De hecho, en mis últimos días en el cuartel, aprovechando que los reclutas de un nuevo reemplazo iban a pegar sus primeros tiros, el teniente Domínguez me dijo que, si me apetecía, podía incorporarme a la línea de fuego, y que, siendo así, me dejaría vaciar todos los cargadores que quisiera del CETME… “hasta que el cañón se ponga al rojo vivo”. Recuerdo esas palabras, mientras me miraba fijamente a los ojos, como si estuviera sucediendo ahora mismo. Y recuerdo que lo aproveché al máximo, porque sabía que era la última ocasión en la que iba a poder disparar con el fusil de asalto. La verdad es que lo disfruté mucho. Fue un gran detalle por parte de Domínguez. Otro gran tipo.

¿Qué fue lo peor de la “mili”? Sin duda, el día en el que me subí por última vez al autobús que nos recogía en Cerro Muriano para llevarnos a Córdoba capital. Y, de ahí, para casa. Sentí una sensación muy rara, una sensación que he experimentado pocas veces a lo largo de mi vida. Era una especie de vacío en mi corazón. Como si dejara atrás algo que yo quería mucho, y que no podría recuperar jamás. Me invadió una sensación de inmensa tristeza. Dejaba mi unidad, a mis compañeros, a mis mandos, esas risas en la cantina, esas formaciones impecables (o casi), el orgullo de vestir ese uniforme, y a esa sierra de Córdoba que me había abrazado tan calurosamente. También iba a dejar atrás Andalucía, pero eso sería solo de momento. Habría más oportunidades de volver a esa tierra bendita. A esa tierra que quiero tanto. Aunque en esos momentos yo no era consciente de ello.

Recuerdo a mis capitanes, Carreras Luján y Laguarda Seboni, a mi teniente, Domínguez, a mis alféreces, Amat, Becerra, Ramos y Pascual, a mis sargentos, sobre todo a León Cazalla. León Cazalla, genio y figura. Yo nunca iba a cobrar las dos mil pesetas que me asignaban cada mes. Cuando terminé la mili, me licencié sin ellas. Y, al cabo de algunas semanas de haberme licenciado, recibí una carta en mi casa, por la cual mi sargento me enviaba ese dinero y me echaba la última “bulla”, por inútil y por despistado. ¡Qué “crack”! Espero que a todos ellos les haya ido muy bien en la vida. Se lo merecen. Entre los compañeros de tropa, Ruz estuvo por mi casa, algún verano después. También he mantenido conversaciones por e-mail con Lara y con Tíscar, en tiempos muy recientes. Buena gente. Muy buena. Todos ellos. Magníficos recuerdos.

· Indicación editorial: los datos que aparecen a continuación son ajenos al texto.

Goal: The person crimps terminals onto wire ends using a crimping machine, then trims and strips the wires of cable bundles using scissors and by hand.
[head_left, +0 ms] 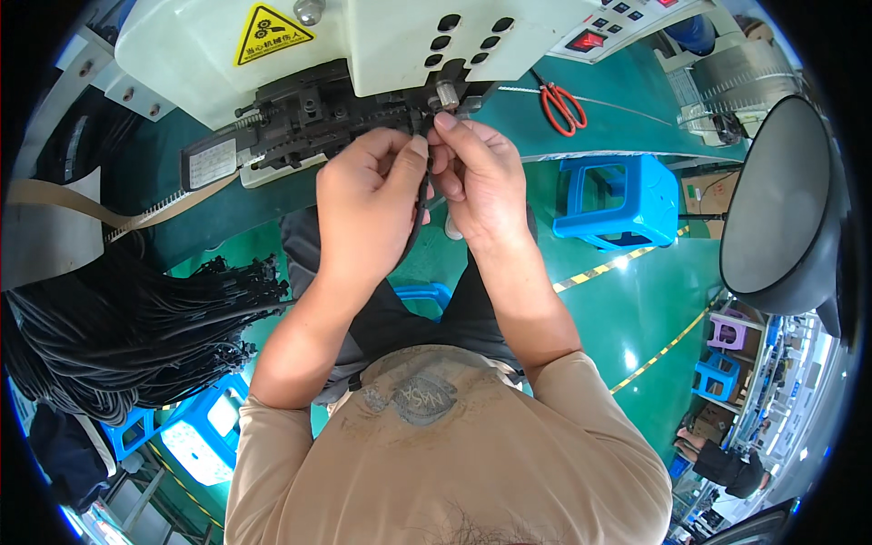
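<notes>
Both hands are raised together at the front of a pale crimping machine point(436, 54), just below its dark metal die assembly point(313, 113). My left hand point(371, 195) is closed, thumb against the bent index finger, on a thin black cable point(421, 211) that hangs down between my wrists. My right hand point(483, 173) is closed beside it, thumb and fingers pinched at the upper part of the same cable, close under a silvery metal knob point(446, 94). Fingers and machine parts hide the cable's tip. A strip of small metal terminals point(154, 213) with brown paper tape runs into the die from the left.
Red-handled scissors point(563, 109) lie on the green worktop point(609, 132) at right. Thick bundles of black cables point(118, 327) hang at left. Blue stools point(627, 204) stand on the floor. A round grey-faced black object point(777, 195) is at far right; another person point(727, 468) is lower right.
</notes>
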A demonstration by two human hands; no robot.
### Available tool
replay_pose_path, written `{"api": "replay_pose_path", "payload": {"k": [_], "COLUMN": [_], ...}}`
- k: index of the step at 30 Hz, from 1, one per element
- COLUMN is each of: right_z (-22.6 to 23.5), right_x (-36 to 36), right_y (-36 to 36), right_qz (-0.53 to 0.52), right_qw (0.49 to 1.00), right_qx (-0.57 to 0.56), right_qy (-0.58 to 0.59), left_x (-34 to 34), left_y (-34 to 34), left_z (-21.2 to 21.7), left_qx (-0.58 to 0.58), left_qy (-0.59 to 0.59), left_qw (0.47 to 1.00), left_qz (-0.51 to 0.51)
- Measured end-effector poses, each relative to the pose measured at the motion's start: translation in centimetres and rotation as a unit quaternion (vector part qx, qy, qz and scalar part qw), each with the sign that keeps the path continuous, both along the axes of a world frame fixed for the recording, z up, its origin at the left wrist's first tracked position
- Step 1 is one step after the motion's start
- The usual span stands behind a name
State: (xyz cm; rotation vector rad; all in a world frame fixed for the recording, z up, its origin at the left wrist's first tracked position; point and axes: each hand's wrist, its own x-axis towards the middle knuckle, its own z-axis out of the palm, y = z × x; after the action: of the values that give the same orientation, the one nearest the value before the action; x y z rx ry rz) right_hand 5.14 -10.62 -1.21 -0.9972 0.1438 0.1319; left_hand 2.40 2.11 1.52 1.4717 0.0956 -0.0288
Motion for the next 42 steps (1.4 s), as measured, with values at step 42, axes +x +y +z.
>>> {"api": "replay_pose_path", "payload": {"k": [42], "right_z": [-13.8], "right_x": [-12.5], "right_y": [-1.0], "right_qz": [0.356], "right_qw": [0.835], "right_qx": [-0.406], "right_qy": [-0.104], "left_x": [2.7], "left_y": [9.8], "left_z": [20.2], "left_qx": [0.182], "left_qy": [-0.224], "left_qw": [0.957], "left_qz": [0.001]}}
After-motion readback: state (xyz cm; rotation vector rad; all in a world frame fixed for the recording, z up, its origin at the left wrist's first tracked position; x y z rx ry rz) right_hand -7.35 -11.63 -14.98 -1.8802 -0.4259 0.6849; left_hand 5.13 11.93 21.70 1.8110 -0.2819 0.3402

Cuando se encuesta a los estudiantes cada vez que terminan una asignatura, se les pregunta algo así como si estarían dispuestos a repetir esa asignatura, con ese profesor. Pues bien, respecto de la “mili”, siempre digo que yo sí estaría dispuesto a repetir esa asignatura. Y con esos profesores. Y con esos compañeros. Que también tuvieron algo de profesores. Tan dispuesto, que no me importaría que el tiempo se hubiera congelado cualquier día de verano, mientras estaba en Cerro Muriano. Tanto, que me encantaría que mis restos descansaran algún día en una zanja, cavada cerca del edificio de la 1ª compañía de fusiles, y que sirvieran de alimento para las raíces de un árbol que ofreciera un poco de sombra a los militares que el día de mañana…

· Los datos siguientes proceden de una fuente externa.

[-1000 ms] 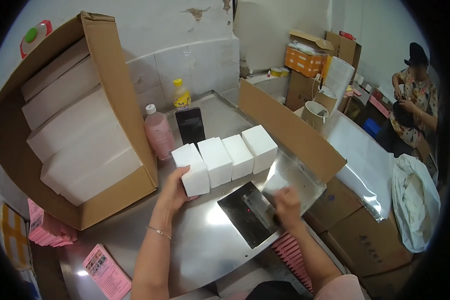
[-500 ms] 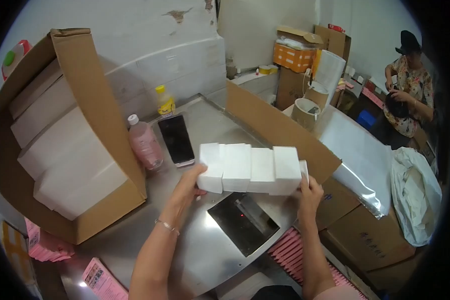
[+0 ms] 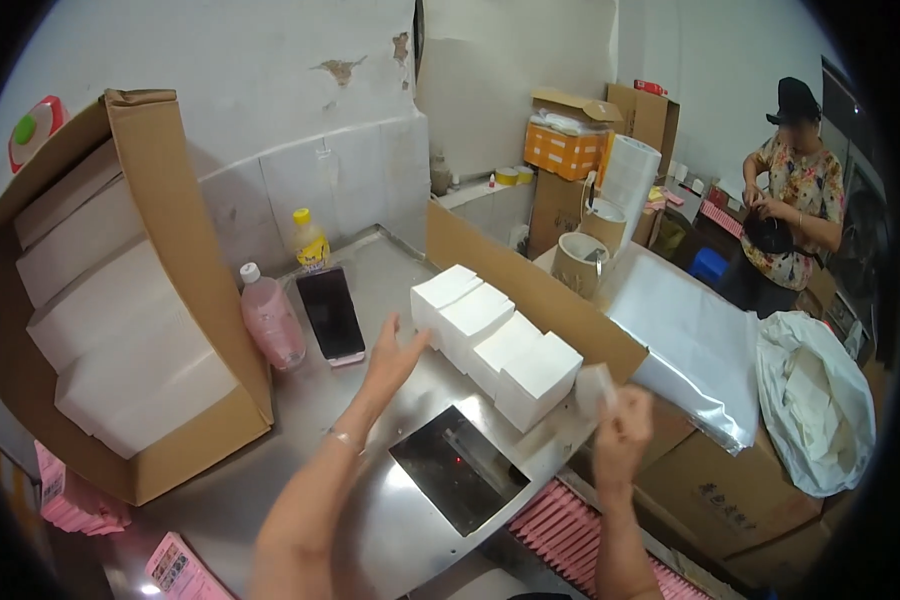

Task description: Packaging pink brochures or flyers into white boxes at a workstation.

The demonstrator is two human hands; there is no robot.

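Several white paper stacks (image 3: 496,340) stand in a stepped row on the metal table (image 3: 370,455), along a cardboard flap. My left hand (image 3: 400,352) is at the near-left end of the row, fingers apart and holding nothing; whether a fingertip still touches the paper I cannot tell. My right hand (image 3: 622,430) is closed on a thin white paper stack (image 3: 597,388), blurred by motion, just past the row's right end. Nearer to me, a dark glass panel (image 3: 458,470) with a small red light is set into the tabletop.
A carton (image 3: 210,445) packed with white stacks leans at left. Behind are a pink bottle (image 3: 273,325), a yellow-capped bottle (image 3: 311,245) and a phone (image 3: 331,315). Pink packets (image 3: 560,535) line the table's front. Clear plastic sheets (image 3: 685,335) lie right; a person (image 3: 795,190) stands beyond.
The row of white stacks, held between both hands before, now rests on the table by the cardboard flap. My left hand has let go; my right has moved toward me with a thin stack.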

bajo el sol abrasador de Cerro Muriano, en un día cualquiera de julio, regresen de hacer orden de combate, tras haber estado pegando barrigazos, junto al resto de efectivos de la 1ª compañía del Regimiento La Reina nº 2, con el CETME terciado, marcando el paso, a paso ligero, para que puedan zafarse del sol abrasador, tras el momento del “rompan filas”, y antes de correr hacia la fuente de agua fresca, fresquísima, que brotaba del caño de la compañía de zapadores, que en esas circunstancias era como una bendición: ¡Dios! ¡Nunca he probado agua tan deliciosa!